Interview with Jonathan Ellis, project chair of Apache Cassandra.
“You’re going to see these databases attempting to make things easy that today are possible but difficult.” –Jonathan Ellis.
This interview is part of my series of interviews on the evolving market for Data Management Platforms. This time, I had the pleasure to interview Jonathan Ellis, project chair of Apache Cassandra.
RVZ: In my understanding of how the market of Data Management Platforms is evolving, I have identified three phases:
Phase I– New Proprietary data platforms developed: Amazon (Dynamo), Google (BigTable). Both systems remained proprietary and are in use by Amazon and Google.
Phase II- The advent of Open Source Developments: Apache projects such as Cassandra, Hadoop (MapReduce, Hive, Pig). Facebook and Yahoo! played major roles. Multitude of new data platforms emerged.
Phase III– Evolving Analytical Data Platforms. Hadoop for analytic.
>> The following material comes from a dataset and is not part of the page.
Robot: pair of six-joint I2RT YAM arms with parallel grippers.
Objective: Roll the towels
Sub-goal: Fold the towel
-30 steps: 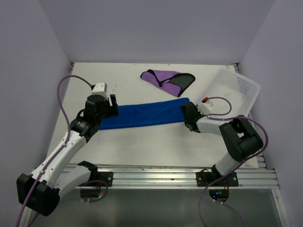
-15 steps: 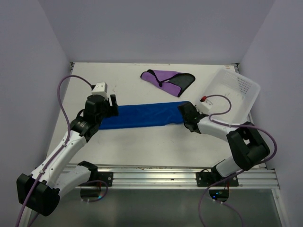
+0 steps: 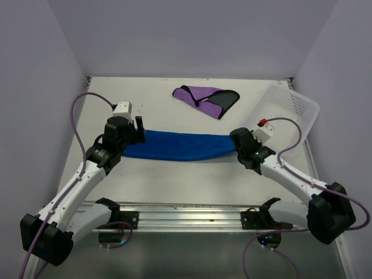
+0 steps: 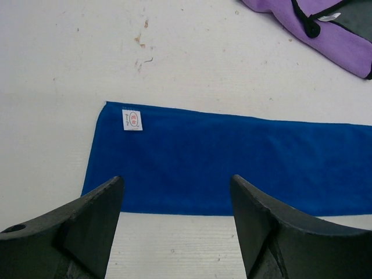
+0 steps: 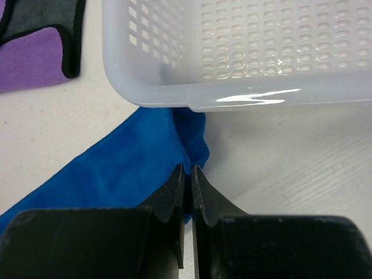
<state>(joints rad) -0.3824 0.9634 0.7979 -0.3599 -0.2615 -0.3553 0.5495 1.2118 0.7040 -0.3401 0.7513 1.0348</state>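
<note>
A bright royal blue towel [image 3: 177,145] lies as a long folded strip across the table's middle; it also shows in the left wrist view [image 4: 232,163] with a small white label [image 4: 132,120]. My right gripper [image 3: 238,146] is shut on the towel's right end [image 5: 145,163], close under the basket. My left gripper [image 3: 129,132] is open and empty just before the towel's left end, its fingers [image 4: 87,221] apart over bare table. The purple towel with a black section [image 3: 206,99] lies at the back, untouched.
A white perforated plastic basket [image 3: 290,110] stands tilted at the right, its rim [image 5: 232,99] right by my right fingertips. The walls enclose the table at left, back and right. An aluminium rail [image 3: 192,212] runs along the near edge.
My right gripper has pulled the blue towel's right end to the right and slightly nearer, stretching the strip longer. The right arm has swung out. The left arm has not moved.
</note>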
Companies such a Cloudera, but also IBM`s BigInsights are in this space.
Q1. Why Amazon and Google had to develop their own database systems? Why didn’t they use/”adjust” existing database systems?
Jonathan Ellis: Google and Amazon were really breaking new ground when they were working on Bigtable and Dynamo. The thing you have to remember is that the problem they were trying to solve was high-volume transactional systems: while companies like Teradata have been building large-scale databases for some time, these were analytical databases and not designed for high query volumes with low latency.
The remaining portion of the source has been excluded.